**WHAT THE TASK REQUIRES**
Would you please copy the part of the material below that opens with the line containing "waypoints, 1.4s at" and closes with the line containing "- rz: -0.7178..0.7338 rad"? Copy it exactly, and only it.

**SUPPLIED ENTRIES**
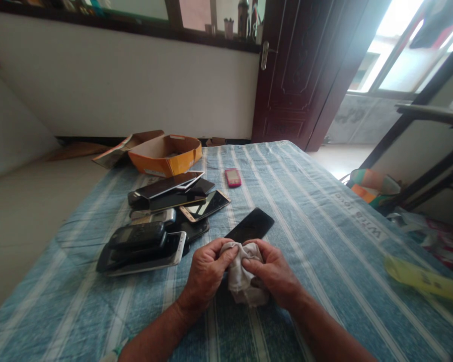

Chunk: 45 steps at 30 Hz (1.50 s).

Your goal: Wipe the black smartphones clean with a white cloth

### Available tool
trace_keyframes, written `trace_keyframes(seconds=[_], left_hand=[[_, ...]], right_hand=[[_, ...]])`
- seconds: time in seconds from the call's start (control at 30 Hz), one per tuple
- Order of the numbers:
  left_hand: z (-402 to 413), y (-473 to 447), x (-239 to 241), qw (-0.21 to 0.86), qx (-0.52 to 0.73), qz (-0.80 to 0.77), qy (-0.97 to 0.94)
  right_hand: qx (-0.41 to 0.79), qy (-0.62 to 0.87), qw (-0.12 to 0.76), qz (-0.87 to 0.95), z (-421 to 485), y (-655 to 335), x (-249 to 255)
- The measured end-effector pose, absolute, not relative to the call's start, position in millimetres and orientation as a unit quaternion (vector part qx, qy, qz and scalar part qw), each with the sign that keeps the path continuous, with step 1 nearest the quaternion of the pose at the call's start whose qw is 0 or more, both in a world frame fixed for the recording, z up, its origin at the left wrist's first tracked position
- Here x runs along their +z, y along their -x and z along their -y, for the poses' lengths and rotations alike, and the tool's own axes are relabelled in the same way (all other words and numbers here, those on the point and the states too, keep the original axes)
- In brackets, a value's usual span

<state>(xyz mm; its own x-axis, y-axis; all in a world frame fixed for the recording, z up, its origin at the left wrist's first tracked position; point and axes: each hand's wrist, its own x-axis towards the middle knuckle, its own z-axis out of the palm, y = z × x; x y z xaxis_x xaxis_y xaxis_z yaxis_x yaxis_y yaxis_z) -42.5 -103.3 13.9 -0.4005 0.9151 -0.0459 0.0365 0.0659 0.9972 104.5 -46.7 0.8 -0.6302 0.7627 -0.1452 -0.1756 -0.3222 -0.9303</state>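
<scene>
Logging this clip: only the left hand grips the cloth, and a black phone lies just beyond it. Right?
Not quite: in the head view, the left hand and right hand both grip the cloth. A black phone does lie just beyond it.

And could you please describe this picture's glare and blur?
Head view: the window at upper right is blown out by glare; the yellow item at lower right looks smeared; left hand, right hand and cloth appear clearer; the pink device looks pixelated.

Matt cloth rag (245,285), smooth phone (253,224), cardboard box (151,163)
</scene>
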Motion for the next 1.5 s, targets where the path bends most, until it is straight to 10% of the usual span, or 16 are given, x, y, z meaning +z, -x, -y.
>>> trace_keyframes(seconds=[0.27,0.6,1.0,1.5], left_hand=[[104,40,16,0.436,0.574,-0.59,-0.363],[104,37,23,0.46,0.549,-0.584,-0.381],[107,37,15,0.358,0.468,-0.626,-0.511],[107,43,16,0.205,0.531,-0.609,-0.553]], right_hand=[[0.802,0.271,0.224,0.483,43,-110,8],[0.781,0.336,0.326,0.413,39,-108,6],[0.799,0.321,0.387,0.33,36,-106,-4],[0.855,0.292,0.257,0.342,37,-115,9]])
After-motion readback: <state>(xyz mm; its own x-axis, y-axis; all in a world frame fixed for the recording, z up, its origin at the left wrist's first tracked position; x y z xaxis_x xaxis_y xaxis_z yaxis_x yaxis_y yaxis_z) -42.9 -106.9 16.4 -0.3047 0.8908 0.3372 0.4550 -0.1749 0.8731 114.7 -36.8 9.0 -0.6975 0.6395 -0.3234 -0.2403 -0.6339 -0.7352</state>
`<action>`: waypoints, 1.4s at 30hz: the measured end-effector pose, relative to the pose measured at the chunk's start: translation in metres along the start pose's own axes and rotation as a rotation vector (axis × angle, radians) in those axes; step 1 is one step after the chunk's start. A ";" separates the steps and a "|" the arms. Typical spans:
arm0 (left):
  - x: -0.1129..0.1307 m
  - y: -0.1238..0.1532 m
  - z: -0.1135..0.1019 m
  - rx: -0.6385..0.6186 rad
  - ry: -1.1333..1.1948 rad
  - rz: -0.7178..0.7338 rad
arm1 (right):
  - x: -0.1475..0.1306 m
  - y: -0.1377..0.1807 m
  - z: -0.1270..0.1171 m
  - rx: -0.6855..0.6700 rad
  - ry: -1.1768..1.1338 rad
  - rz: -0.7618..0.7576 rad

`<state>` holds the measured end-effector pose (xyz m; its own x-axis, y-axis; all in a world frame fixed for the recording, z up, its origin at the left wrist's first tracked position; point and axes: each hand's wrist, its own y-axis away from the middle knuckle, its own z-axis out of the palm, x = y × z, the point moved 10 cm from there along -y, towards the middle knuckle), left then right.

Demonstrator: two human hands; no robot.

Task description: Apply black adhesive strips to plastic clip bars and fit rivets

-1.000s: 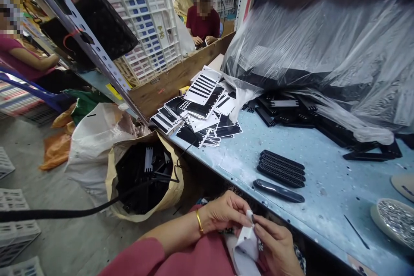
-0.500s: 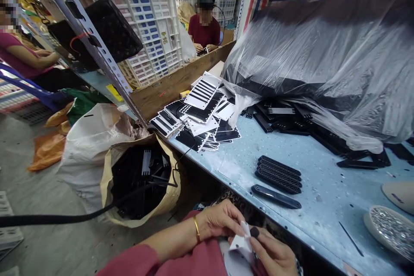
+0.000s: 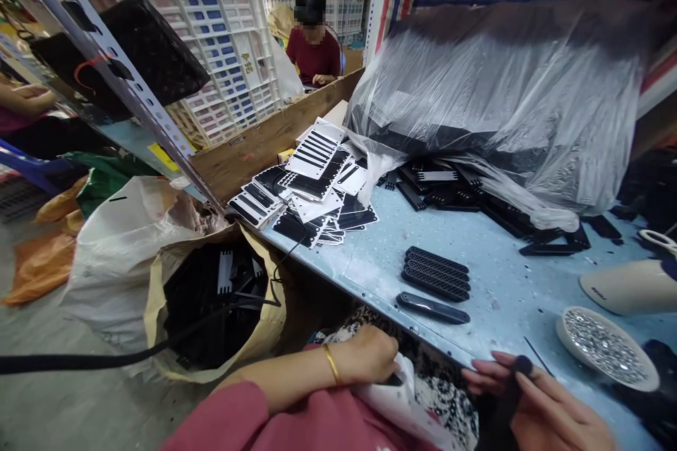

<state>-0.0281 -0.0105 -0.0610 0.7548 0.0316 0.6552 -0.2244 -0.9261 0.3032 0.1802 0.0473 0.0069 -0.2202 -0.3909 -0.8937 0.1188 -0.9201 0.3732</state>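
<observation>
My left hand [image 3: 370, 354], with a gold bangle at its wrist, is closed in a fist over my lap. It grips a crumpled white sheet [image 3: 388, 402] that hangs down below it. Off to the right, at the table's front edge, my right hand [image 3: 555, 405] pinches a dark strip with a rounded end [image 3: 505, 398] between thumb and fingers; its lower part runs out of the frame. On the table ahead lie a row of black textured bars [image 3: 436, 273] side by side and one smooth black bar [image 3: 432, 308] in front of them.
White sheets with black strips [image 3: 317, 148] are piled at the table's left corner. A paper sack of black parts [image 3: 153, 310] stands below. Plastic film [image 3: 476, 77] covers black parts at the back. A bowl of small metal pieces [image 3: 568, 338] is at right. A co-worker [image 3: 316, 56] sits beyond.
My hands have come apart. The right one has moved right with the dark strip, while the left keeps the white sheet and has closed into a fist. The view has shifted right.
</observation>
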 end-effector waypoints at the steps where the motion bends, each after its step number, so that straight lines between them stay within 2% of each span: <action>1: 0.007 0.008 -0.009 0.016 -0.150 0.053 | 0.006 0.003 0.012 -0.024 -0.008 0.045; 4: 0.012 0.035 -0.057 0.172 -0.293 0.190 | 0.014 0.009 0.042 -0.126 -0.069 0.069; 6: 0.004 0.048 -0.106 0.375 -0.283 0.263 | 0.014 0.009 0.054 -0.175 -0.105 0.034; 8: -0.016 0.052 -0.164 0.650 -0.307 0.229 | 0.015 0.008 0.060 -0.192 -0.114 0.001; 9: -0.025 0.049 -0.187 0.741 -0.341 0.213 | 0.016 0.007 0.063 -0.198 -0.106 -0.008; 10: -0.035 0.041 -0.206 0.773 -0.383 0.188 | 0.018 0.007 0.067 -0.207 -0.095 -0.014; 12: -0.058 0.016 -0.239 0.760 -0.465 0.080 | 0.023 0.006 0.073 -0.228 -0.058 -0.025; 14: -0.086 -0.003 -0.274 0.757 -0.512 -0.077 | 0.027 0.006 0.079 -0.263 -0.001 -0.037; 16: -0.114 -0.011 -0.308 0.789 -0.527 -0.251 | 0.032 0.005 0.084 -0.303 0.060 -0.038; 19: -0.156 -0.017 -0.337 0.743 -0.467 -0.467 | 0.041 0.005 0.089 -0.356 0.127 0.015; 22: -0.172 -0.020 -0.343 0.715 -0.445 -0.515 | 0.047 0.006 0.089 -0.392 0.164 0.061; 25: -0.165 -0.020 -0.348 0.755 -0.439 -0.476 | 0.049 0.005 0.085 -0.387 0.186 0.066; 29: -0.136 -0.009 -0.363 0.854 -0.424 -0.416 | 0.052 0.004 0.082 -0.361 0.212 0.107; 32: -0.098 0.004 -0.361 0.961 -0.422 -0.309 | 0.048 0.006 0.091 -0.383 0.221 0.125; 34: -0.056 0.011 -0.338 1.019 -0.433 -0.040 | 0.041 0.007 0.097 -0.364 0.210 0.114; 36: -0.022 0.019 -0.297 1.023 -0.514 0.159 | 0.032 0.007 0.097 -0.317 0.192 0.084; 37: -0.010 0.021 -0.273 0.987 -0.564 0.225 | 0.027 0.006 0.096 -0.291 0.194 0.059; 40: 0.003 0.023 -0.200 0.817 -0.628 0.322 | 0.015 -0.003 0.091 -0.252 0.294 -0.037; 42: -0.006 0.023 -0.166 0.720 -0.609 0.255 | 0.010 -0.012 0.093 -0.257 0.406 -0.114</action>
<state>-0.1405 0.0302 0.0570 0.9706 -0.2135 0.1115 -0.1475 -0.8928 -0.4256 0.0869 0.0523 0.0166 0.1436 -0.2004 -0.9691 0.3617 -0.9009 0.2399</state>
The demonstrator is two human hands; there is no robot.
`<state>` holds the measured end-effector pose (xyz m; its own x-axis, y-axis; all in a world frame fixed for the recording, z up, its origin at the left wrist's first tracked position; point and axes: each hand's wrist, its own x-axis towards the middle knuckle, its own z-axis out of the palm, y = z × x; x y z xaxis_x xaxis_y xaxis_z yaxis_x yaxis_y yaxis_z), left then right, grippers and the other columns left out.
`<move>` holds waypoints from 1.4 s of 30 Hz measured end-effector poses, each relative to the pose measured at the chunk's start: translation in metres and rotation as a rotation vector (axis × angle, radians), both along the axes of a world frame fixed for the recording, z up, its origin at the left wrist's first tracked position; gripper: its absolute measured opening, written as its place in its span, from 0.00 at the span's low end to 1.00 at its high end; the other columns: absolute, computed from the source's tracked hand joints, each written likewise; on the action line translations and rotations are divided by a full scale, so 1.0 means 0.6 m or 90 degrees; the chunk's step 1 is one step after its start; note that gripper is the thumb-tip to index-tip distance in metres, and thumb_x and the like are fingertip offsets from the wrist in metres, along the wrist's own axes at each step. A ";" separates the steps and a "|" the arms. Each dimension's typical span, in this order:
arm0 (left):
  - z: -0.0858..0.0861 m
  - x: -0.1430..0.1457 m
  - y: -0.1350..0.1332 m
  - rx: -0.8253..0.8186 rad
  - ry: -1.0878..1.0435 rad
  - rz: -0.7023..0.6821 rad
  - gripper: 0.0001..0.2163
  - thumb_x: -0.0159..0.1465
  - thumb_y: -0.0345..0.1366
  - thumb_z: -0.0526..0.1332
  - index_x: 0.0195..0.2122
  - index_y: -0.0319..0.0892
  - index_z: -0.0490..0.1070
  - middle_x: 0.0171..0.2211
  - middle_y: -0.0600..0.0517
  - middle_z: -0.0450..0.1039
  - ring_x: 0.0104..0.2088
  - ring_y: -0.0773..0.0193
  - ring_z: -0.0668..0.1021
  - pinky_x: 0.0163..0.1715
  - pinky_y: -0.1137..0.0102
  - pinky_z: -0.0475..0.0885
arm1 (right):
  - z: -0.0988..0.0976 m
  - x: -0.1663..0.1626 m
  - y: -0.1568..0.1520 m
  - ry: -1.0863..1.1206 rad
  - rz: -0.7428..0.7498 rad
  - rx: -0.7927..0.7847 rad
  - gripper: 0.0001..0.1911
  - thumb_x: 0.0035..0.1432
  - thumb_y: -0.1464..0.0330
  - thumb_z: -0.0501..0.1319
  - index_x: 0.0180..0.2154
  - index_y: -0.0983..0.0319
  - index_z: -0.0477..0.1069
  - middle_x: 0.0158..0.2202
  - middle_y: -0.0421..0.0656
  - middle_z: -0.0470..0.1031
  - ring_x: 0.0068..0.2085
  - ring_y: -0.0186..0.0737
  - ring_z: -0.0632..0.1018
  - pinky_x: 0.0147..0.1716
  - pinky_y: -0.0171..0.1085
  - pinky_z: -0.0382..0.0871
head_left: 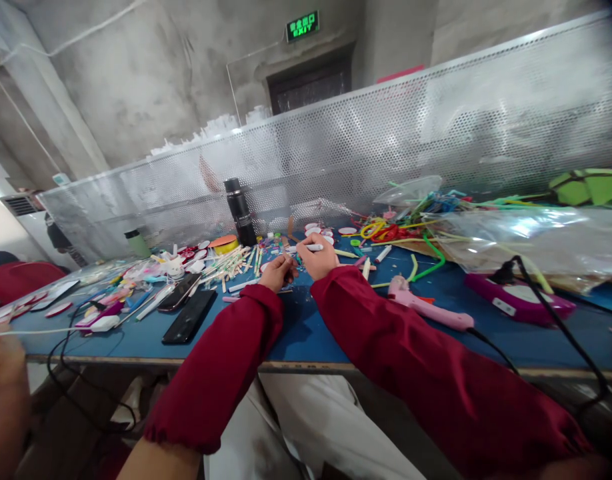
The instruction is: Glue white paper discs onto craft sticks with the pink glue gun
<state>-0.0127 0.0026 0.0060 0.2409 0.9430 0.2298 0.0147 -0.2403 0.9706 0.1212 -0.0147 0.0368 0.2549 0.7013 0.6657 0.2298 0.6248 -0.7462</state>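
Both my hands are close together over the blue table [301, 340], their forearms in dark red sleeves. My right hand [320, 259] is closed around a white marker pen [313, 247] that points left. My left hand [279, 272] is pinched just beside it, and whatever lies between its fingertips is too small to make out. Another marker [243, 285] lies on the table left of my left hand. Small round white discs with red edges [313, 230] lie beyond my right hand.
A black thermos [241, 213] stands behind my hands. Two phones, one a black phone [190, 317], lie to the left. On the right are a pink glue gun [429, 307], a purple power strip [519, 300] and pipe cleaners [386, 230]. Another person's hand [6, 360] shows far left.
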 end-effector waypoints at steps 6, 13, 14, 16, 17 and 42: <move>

**RESPONSE**
`<action>`: waypoints, 1.4s at 30hz: the measured end-effector pose, relative to the pose measured at the chunk's start: translation in metres along the start pose's own axes and rotation as a rotation vector (axis × angle, radians) in those axes; step 1 is one step after the chunk's start. A ";" separates the steps and a "|" the arms. Typical spans:
arm0 (left):
  - x: -0.1129..0.1307 m
  - y: -0.1238..0.1532 m
  - z: -0.1135..0.1019 m
  - rx: -0.6385..0.6186 rad
  - ry: -1.1333..1.1948 rad
  - rz: -0.7178..0.7338 rad

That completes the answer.